Submitted to: Journal of Food Protection
Publication Type: Peer Reviewed Journal
Publication Acceptance Date: February 16, 1998
Publication Date: N/A
Interpretive Summary: The effect of lactic acid, acetic acid, trisodium phosphate, 162 deg F water, and 89 deg F water washes on bacteria placed on beef carcass surfaces before they were treated, and then converted to ground beef, was determined. The monitoring of bacteria in the ground beef was continued for 21 days of refrigerated (38 deg F) or 3 days of abusive (54 deg F) storage. Cattle feces containing various low levels of Listeria innocua, Salmonella typhimurium, E. coli O157:H7, and Clostridium sporogenes was used to contaminate the carcass surface. In general, growth of these four bacteria, and of total bacteria, was suppressed or not observed when lactic acid or acetic acid treatments were used. Bacteria introduced to beef surfaces before the tissue had received a trisodium phosphate treatment demonstrated some growth suppression in the ground beef. Water washes of 89 or 162 deg F offered little growth suppression of pathogens during the storage periods. The use of a final lactic or acetic acid wash during the processing of beef carcasses offers some long lasting protection against growth of potentially harmful bacteria accidentally introduced into ground beef from the surfaces of carcasses contaminated during processing.

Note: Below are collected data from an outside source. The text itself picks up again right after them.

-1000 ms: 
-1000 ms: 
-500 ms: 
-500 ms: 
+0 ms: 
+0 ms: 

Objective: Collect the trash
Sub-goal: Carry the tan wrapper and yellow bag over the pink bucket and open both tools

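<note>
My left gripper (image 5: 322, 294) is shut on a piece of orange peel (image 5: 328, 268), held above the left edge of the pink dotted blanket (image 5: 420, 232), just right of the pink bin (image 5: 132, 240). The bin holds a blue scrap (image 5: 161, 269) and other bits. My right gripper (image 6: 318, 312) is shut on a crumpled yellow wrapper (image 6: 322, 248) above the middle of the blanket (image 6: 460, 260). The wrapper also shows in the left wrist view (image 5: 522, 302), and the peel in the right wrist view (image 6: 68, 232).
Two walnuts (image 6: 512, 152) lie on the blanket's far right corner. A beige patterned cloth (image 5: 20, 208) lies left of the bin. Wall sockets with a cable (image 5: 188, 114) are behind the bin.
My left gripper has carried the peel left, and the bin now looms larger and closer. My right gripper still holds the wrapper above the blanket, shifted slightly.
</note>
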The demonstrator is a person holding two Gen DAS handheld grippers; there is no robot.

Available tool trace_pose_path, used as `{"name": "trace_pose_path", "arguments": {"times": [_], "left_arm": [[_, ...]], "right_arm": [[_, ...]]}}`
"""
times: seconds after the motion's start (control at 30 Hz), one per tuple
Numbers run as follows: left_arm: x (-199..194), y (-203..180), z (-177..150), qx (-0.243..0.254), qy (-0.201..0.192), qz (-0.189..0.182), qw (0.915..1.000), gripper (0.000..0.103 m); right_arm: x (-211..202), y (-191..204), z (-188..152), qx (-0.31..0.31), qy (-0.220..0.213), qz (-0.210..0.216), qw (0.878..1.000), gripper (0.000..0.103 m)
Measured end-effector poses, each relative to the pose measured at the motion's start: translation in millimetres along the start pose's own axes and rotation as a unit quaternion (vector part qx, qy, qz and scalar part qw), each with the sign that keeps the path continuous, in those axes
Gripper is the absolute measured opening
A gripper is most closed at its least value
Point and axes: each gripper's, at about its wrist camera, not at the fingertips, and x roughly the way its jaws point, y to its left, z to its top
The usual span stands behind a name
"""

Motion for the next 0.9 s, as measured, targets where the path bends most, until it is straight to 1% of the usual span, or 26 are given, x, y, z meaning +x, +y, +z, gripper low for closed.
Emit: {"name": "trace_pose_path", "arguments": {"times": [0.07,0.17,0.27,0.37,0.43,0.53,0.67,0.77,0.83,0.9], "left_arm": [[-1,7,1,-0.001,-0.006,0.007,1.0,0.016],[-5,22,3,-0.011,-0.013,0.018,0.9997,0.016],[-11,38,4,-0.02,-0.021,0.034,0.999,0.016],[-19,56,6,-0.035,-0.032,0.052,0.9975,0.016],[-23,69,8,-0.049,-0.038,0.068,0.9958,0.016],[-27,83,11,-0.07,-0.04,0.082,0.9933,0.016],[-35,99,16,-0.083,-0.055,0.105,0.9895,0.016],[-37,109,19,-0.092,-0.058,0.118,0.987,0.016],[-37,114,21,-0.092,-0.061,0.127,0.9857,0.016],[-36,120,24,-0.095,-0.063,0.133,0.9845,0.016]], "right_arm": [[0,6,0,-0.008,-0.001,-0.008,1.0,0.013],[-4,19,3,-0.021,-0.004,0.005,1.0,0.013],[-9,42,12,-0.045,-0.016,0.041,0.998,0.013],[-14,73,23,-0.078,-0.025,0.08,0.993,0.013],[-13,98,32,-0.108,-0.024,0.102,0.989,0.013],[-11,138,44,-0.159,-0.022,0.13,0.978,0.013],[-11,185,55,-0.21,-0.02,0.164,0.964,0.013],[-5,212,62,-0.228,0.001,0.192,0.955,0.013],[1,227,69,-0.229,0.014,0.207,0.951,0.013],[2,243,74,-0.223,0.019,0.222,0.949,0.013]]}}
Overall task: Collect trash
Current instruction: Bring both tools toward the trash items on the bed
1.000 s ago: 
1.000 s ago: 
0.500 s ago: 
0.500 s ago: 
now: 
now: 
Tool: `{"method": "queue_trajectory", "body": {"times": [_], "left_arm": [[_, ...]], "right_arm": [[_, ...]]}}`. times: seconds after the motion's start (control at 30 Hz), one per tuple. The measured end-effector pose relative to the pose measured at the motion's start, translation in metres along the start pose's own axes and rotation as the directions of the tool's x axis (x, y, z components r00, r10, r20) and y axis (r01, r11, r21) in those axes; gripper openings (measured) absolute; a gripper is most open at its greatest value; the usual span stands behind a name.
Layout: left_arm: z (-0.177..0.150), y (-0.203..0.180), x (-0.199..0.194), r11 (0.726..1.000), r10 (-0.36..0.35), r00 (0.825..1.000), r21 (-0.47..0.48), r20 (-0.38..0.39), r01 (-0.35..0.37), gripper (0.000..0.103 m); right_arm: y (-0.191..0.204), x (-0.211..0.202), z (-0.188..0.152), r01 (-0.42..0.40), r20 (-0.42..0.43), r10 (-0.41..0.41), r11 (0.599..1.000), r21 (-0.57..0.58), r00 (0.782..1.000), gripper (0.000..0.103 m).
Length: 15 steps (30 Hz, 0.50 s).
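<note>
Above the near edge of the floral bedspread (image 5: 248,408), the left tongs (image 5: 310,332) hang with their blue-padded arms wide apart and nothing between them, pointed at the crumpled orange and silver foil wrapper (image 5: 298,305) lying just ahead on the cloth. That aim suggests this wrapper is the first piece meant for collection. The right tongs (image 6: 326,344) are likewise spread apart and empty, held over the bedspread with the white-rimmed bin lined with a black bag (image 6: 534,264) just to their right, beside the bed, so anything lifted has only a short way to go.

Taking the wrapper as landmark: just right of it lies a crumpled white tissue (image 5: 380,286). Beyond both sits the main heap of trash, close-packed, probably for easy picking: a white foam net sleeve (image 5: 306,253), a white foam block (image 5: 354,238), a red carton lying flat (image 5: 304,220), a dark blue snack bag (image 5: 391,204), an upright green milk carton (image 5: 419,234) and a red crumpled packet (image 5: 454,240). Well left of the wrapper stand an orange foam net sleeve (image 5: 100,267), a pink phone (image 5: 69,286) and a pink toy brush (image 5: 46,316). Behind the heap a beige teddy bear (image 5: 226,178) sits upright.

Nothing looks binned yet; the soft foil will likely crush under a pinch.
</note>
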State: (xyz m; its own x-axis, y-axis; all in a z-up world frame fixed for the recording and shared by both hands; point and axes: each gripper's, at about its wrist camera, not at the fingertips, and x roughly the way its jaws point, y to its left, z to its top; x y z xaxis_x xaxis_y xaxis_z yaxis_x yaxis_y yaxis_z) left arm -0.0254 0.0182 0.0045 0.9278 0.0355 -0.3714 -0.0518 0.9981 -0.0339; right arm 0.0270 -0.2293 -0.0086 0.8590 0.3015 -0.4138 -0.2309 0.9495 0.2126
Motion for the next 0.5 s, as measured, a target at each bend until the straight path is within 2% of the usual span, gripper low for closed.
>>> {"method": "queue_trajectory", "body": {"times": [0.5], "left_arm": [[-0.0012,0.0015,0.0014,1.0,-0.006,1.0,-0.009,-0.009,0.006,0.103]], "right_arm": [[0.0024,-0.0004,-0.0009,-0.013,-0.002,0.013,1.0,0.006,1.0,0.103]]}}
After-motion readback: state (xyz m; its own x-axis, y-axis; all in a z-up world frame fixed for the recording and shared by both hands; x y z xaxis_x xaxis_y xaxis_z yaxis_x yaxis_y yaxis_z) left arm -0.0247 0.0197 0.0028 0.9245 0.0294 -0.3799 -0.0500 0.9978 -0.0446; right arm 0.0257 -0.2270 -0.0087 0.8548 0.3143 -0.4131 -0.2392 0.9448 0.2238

Technical Abstract: The long term effectiveness of several beef carcass surface tissue (BCT) wash interventions on the ground beef produced from this tissue was determined. BCT was inoculated with bovine feces containing one of two different levels (ca. 4 or 6 log CFU/ml) of Escherichia coli O157:H7, Listeria innocua, Salmonella typhimurium, and Clostridium sporogenes. BCT was then subjected to one of several treatment washes: 2% (vol/vol) DL-lactic acid (LA), 2% (vol/vol) acetic acid (AA), 12% (wt/vol) trisodium phosphate (TSP), hot water (HW; 74 +/- 2 deg C at the tissue surface), or water (WW; 32 +/- 2 deg C at the tissue surface). A control group was left untreated. After treatments, BCT was held at 4 deg C for 24 h then ground. The ground beef was packaged and incubated at 4 (21 d) or 12 deg C (3 d). AA-treated samples held at 12 deg C for 3 d yielded significantly lower aerobic plate counts than the control and also yielded the lowest levels of pseudomonads when compared to other sample groups. After being held at 4 (21 d) or 12 deg C (3 d), samples treated with antimicrobial compounds had lower or no detectable (< 1 CFU/g) levels of E. coli O157:H7, L. innocua, S. typhimurium, and C. sporogenes than beef treated with a WW or the control. Ground beef produced from tissue treated with HW yielded lower populations of these bacteria when compared to WW or untreated control, but the populations were generally higher than those observed in any of the chemical antimicrobial-treated samples. These trends continued throughout all storage conditions over time. Results from this study indicate use of carcass interventions, especially antimicrobial compounds, presently available to the slaughter industry will lower bacterial counts in ground beef.